=== Information provided ===
_ _ _ _ _

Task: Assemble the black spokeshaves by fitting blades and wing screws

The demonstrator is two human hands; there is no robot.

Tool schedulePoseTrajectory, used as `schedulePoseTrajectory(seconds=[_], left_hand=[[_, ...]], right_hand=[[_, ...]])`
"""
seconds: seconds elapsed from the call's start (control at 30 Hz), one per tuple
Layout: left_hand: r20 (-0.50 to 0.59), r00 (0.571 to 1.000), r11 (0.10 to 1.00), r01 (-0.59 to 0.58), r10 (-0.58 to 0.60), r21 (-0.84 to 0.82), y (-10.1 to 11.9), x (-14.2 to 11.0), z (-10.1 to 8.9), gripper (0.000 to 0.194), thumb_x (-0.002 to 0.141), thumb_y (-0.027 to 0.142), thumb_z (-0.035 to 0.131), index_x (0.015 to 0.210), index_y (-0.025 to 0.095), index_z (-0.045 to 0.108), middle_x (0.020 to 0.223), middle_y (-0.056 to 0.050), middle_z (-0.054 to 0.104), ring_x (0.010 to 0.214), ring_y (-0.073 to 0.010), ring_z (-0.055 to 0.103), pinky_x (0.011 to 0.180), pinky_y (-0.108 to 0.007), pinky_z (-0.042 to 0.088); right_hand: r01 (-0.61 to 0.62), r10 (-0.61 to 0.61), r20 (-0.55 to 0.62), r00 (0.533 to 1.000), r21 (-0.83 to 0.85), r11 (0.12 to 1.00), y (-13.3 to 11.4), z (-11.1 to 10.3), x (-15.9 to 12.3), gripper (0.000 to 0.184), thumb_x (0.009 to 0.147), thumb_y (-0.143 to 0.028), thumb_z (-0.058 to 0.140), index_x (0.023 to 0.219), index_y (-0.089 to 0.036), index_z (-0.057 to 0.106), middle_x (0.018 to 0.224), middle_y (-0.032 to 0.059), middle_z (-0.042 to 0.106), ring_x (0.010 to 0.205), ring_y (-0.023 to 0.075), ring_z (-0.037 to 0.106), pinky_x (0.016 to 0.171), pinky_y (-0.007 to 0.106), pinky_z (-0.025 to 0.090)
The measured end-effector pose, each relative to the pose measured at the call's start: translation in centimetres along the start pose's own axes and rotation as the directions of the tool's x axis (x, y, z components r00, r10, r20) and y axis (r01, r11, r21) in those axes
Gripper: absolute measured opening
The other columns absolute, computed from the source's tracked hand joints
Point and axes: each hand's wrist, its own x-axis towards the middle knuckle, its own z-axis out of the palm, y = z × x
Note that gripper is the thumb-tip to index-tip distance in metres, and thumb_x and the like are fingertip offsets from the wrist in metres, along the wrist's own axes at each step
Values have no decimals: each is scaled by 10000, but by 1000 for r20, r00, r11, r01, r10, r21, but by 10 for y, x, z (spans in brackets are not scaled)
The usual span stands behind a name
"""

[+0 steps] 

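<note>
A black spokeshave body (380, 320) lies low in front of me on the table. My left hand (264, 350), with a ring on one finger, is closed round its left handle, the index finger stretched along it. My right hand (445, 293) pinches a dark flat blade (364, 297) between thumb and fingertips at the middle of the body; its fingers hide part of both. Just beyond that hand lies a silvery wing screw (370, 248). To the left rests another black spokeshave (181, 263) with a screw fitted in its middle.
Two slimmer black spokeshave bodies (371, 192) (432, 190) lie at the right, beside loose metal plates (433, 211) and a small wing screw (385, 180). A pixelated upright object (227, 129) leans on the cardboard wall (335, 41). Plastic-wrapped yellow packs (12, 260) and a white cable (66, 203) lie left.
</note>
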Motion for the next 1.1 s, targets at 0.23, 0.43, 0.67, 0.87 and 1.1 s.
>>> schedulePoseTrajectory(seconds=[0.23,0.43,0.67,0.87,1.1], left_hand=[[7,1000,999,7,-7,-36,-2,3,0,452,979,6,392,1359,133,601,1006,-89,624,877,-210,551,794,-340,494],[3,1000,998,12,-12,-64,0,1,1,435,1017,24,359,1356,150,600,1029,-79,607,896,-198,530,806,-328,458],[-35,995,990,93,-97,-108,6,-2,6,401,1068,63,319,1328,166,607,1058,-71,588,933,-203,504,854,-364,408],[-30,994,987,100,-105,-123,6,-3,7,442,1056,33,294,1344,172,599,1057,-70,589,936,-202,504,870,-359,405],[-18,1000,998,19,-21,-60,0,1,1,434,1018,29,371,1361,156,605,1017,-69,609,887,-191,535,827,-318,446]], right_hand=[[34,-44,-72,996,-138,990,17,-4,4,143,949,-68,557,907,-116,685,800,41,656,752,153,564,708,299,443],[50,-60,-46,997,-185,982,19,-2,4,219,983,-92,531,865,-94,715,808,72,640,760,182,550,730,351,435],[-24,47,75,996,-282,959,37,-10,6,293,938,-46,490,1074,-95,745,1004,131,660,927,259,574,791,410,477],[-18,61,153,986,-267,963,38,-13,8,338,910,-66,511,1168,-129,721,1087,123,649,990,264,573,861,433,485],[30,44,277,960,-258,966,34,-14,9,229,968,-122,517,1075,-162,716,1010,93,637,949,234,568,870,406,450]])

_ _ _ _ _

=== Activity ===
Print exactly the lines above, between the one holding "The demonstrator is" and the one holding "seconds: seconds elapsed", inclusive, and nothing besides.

=== Answer to this task ===
The demonstrator is two human hands; there is no robot.

Tool schedulePoseTrajectory, used as `schedulePoseTrajectory(seconds=[_], left_hand=[[_, ...]], right_hand=[[_, ...]])`
"""
seconds: seconds elapsed from the call's start (control at 30 Hz), one per tuple

What the exercise asked for is complete.